§ **What this task involves**
Repeat the data exactly, please.

§ **Raw data**
※

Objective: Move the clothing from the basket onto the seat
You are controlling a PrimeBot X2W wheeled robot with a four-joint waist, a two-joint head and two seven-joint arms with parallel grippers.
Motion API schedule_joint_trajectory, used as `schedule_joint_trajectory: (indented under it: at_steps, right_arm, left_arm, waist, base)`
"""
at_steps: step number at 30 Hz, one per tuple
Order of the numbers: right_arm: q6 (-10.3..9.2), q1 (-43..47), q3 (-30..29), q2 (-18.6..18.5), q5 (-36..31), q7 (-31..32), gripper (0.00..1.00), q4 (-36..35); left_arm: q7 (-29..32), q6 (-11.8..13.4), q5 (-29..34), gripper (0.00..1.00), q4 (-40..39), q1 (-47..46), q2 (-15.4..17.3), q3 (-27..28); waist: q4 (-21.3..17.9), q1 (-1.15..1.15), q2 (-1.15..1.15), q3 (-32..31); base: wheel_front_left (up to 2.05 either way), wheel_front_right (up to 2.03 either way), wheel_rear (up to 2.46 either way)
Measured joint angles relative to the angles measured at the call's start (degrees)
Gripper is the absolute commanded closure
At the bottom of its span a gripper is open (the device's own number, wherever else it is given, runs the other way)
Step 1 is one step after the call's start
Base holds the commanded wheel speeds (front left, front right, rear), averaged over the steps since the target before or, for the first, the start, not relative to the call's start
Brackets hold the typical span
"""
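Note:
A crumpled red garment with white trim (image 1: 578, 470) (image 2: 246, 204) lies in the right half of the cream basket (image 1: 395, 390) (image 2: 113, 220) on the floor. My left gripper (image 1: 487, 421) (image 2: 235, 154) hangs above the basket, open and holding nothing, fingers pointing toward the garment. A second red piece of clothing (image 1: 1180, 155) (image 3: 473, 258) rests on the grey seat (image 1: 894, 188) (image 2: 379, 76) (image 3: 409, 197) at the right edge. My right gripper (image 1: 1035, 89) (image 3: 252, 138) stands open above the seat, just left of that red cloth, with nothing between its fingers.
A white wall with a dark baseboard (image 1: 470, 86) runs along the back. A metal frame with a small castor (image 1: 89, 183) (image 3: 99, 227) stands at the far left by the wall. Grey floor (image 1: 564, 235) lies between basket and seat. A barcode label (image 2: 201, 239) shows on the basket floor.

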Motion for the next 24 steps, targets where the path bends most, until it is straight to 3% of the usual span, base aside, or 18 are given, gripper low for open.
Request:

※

§ **Reply**
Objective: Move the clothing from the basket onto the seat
You are controlling a PrimeBot X2W wheeled robot with a four-joint waist, a two-joint head and two seven-joint arms with parallel grippers.
Motion API schedule_joint_trajectory, used as `schedule_joint_trajectory: (indented under it: at_steps, right_arm, left_arm, waist, base)`
"""
at_steps: step number at 30 Hz, one per tuple
Order of the numbers: right_arm: q6 (-10.3..9.2), q1 (-43..47), q3 (-30..29), q2 (-18.6..18.5), q5 (-36..31), q7 (-31..32), gripper (0.00..1.00), q4 (-36..35); left_arm: q7 (-29..32), q6 (-11.8..13.4), q5 (-29..34), gripper (0.00..1.00), q4 (-40..39), q1 (-47..46), q2 (-15.4..17.3), q3 (-27..28); waist: q4 (-21.3..17.9), q1 (-1.15..1.15), q2 (-1.15..1.15), q3 (-32..31); base: wheel_front_left (up to 2.05 either way), wheel_front_right (up to 2.03 either way), wheel_rear (up to 2.46 either way)
Measured joint angles relative to the angles measured at the call's start (degrees)
Gripper is the absolute commanded closure
At the bottom of its span a gripper is open (the device's own number, wherever else it is given, runs the other way)
Step 1 is one step after the call's start
Base holds the commanded wheel speeds (front left, front right, rear), averaged over the steps since the target before or, for the first, the start, not relative to the call's start
Brackets hold the typical span
"""
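Note:
A crumpled red garment with white trim (image 1: 578, 470) (image 2: 246, 204) lies in the right half of the cream basket (image 1: 395, 390) (image 2: 113, 220) on the floor. My left gripper (image 1: 487, 421) (image 2: 235, 154) hangs above the basket, open and holding nothing, fingers pointing toward the garment. A second red piece of clothing (image 1: 1180, 155) (image 3: 473, 258) rests on the grey seat (image 1: 894, 188) (image 2: 379, 76) (image 3: 409, 197) at the right edge. My right gripper (image 1: 1035, 89) (image 3: 252, 138) stands open above the seat, just left of that red cloth, with nothing between its fingers.
A white wall with a dark baseboard (image 1: 470, 86) runs along the back. A metal frame with a small castor (image 1: 89, 183) (image 3: 99, 227) stands at the far left by the wall. Grey floor (image 1: 564, 235) lies between basket and seat. A barcode label (image 2: 201, 239) shows on the basket floor.
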
Motion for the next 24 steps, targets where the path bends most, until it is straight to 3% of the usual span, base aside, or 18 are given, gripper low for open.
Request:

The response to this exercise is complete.